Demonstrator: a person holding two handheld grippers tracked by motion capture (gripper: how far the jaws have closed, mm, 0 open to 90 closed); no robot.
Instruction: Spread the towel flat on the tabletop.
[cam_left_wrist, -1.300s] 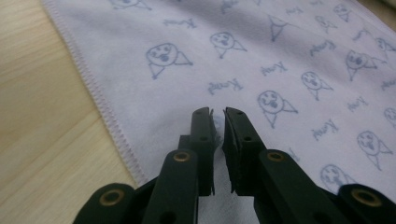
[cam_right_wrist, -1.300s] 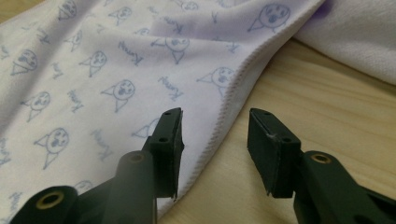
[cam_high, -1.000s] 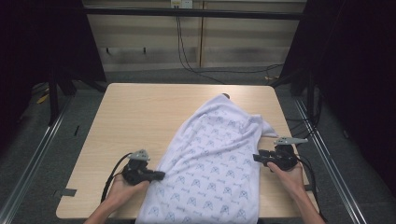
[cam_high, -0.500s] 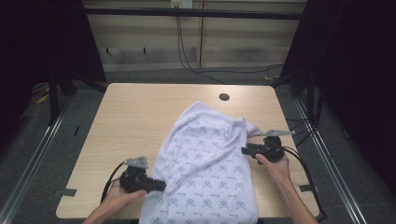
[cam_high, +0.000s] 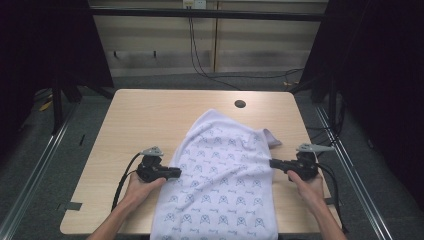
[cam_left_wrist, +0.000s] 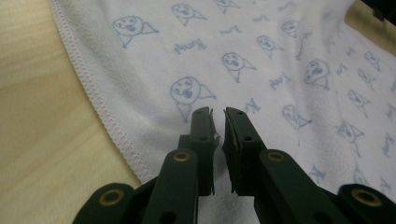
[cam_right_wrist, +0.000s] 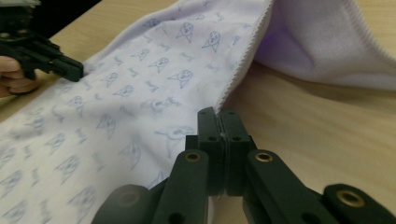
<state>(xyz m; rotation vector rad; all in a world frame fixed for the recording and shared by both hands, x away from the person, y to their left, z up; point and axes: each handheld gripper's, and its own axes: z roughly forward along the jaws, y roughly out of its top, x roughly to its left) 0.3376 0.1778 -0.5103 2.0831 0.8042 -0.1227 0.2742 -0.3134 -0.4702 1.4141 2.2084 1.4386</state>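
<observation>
The printed towel (cam_high: 220, 180) lies spread down the middle of the counter (cam_high: 140, 120), its near end hanging over the counter's front edge and its far right corner folded back on itself. The left gripper (cam_high: 176, 173) sits at the towel's left hem, fingers (cam_left_wrist: 201, 135) a narrow slit apart with no cloth between them — not gripping. The right gripper (cam_high: 273, 163) is at the towel's right hem; its fingers (cam_right_wrist: 209, 140) have just closed and meet flush, and I cannot tell whether they pinch any cloth. By my reading the towel is roughly laid out, but the folded corner is not yet smoothed — folding looks barely begun.
</observation>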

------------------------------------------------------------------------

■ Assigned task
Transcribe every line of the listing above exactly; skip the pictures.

■ Task response
Demonstrator: a person holding two handheld grippers tracked by motion capture (gripper: how far the jaws have closed, mm, 0 open to 90 closed); no robot.
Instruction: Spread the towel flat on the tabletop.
[cam_left_wrist, -1.300s] 
[cam_right_wrist, -1.300s] 
[cam_high, -1.000s] 
[cam_high, -0.500s] 
[cam_high, +0.000s] 
[cam_left_wrist, +0.000s] 
[cam_right_wrist, +0.000s] 
<state>(xyz m; rotation vector rad; all in a world frame fixed for the recording and shared by both hands, x away from the person, y to their left, z up; point and axes: each handheld gripper's, and its own axes: z roughly forward along the jaws, y roughly out of its top, x roughly to its left) 0.3376 0.1778 -0.5103 2.0831 0.8042 -0.1227 0.2742 -0.3134 -0.4702 1.4141 2.2084 1.4386</state>
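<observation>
The printed towel (cam_high: 220, 180) lies spread down the middle of the counter (cam_high: 140, 120), its near end hanging over the counter's front edge and its far right corner folded back on itself. The left gripper (cam_high: 176, 173) sits at the towel's left hem, fingers (cam_left_wrist: 201, 135) a narrow slit apart with no cloth between them — not gripping. The right gripper (cam_high: 273, 163) is at the towel's right hem; its fingers (cam_right_wrist: 209, 140) have just closed and meet flush, and I cannot tell whether they pinch any cloth. By my reading the towel is roughly laid out, but the folded corner is not yet smoothed — folding looks barely begun.
</observation>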

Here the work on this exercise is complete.